She shuffled around in her seat a little, and stretched her legs out, bracing her feet against the edge of the control panel until another memory flashed into her head. She curled her legs up again.

"Put 'em back," Steve said with a grin. "This one's stolen, remember? You can put your feet on the dash."

Natasha was too well trained to make any noise, even when she woke suddenly from deep sleep, but she still clapped one hand tightly on Steve's wrist, ready to break it until she realized who exactly was trying to gently wake her.

He looked amused. "We're almost there," he said. "You'll want to see this."

She rubbed a hand over her face and squinted through the windshield. It was dark, but everything ahead of them looked uneven and patchy. She leaned forward a little, trying to make out the shapes, and by the time she recognized the view as moonlight reflecting on the jungle canopy, it was too late.

She grabbed the arm of Steve's chair, wanted to scream at him to pull up, but then there was a ripple, and a flash, and everything had changed. Artificial lights, wide streets, tall buildings. Open space, neatly organized.

She looked over at Steve, who appeared to be almost bursting with smug satisfaction.

"You're an asshole," she told him, and he erupted into laughter.

The night air was warm and balmy. Natasha shrugged off her jacket and drew in a deep breath. She could smell sun-warmed concrete and damp greenery. For the first time in a long time, she felt the invisible veil she'd pulled over herself shift a little, like maybe it was ready to slip away.

Steve led her through various doorways and enormous hallways, most of which had wide windows looking out over lush canopy.

"You didn't have to wait up," he said suddenly, and she felt her heart jump into her throat when T'Challa stepped forward to greet them.

"I leave tomorrow," T'Challa said in response. "It did not feel right to go without offering my apologies to Ms Romanoff."

"I should be apologizing to you," she insisted. "I mean, I electrocuted you."

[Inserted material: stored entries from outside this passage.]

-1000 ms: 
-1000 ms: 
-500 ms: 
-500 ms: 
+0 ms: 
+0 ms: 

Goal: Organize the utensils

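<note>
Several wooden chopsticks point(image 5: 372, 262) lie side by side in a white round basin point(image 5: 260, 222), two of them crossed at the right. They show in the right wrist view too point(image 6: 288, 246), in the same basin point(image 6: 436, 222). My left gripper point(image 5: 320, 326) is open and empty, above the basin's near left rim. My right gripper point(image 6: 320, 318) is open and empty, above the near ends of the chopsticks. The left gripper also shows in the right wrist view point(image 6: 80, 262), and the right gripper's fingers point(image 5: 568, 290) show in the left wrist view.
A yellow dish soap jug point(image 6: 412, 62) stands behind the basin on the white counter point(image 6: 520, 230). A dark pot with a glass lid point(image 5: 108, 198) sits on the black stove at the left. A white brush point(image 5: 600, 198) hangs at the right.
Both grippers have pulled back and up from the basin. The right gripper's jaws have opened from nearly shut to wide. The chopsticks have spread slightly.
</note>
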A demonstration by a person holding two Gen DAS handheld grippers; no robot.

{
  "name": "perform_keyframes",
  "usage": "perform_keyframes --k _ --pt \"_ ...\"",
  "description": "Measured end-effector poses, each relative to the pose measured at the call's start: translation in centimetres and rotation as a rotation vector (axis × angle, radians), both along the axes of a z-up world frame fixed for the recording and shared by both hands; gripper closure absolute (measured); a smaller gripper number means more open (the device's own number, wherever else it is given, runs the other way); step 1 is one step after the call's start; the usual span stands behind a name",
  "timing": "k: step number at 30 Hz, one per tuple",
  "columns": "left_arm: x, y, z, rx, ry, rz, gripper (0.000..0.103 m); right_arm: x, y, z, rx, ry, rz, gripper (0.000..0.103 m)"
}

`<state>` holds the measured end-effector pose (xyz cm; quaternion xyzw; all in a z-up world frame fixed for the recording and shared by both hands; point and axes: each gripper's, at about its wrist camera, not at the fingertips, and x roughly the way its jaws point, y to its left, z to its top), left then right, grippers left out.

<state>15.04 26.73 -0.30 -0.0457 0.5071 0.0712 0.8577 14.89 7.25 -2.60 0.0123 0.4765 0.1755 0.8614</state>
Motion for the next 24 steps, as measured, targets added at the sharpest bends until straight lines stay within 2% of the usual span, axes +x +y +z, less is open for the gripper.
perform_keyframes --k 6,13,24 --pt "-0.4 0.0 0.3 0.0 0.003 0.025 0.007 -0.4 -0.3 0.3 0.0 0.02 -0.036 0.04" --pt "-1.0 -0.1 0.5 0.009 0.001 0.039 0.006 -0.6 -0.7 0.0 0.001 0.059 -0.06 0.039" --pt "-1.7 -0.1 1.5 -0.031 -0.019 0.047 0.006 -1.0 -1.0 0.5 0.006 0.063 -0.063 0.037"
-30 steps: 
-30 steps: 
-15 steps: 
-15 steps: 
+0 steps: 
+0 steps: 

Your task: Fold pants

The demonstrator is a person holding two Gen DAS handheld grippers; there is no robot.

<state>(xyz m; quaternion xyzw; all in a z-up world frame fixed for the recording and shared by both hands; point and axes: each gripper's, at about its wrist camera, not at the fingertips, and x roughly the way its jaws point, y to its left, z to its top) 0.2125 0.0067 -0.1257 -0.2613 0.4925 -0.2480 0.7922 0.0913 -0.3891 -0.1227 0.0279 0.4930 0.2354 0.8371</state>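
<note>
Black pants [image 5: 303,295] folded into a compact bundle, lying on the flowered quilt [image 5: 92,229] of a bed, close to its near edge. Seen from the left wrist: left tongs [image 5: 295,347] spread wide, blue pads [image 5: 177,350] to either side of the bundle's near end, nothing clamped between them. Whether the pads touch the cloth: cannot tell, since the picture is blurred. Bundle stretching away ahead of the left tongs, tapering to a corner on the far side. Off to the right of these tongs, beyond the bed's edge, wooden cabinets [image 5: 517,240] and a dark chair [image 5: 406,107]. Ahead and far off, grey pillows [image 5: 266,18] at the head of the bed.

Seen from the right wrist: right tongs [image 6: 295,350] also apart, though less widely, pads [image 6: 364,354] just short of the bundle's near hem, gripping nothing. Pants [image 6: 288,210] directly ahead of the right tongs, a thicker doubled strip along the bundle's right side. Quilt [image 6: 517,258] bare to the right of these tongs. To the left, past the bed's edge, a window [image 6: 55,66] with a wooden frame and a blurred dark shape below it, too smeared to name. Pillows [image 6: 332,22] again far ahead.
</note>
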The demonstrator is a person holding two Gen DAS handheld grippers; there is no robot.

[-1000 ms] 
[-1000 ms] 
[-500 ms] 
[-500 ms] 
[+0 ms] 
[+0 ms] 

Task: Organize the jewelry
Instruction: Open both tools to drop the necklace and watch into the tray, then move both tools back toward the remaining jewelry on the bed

"It was a strange day," T'Challa said, his dark eyes sparkling at her. "But had it not been for you, I would never have learned the truth about who killed my father. And things would be very different now. So I must thank you." He clasped her hand and looked at her earnestly.

"Let's call it even," she suggested, hoping her smile looked as sincere as she felt. Loneliness still tugged inside her; she missed being part of a team; she missed having friends.

"A welcome suggestion," T'Challa said, smiling back at her. He turned to walk alongside her and Steve. "I hope you will be comfortable here. I am sorry for leaving so soon after your arrival."

"Where are you going?" Natasha asked.

"Not far," he assured her. "Sometimes things look a little clearer from a distance. My kingdom is in turmoil since my father's passing. There are many people I need to speak with, and many things to consider."

Natasha didn't press for more, understanding he was being purposely evasive.

"I think," Steve said quietly, once T'Challa had politely left them, "he leaves to stop drawing attention to the fact that we're here."

Natasha felt an immediate pang of guilt.

"And I don't think he's being quite honest about what exactly is going on, but until he asks for help, I think we have to stay out of it."

Natasha felt an odd sense of foreboding, like she'd merely gone from one disaster to another — but then Steve's arm brushed against hers and she felt anchored again. Everything would be okay now. She wasn't alone anymore.

"We have a — I guess it's a suite," Steve said, sounding mildly uncomfortable with the level of comfort at his fingertips. "We're not confined in here, exactly, but with everything else T'Challa has going on, the less visible we are, the better. For now, at least."

"I don't mind laying low," Natasha said truthfully. She didn't. Because it would be easier this time.

Steve led her into a dimly-lit living space. Everything was wide and open, windows taking advantage of the views which, even in the moonlight, were spectacular. A screen flickered against the wall, muted, showing NBA highlights. A shadowed figure was stretched out on the couch, one arm tucked behind his head, eyes closed.

Steve glanced at Natasha and raised his eyebrows slightly. "This way," he whispered, leading her to the other side of the room.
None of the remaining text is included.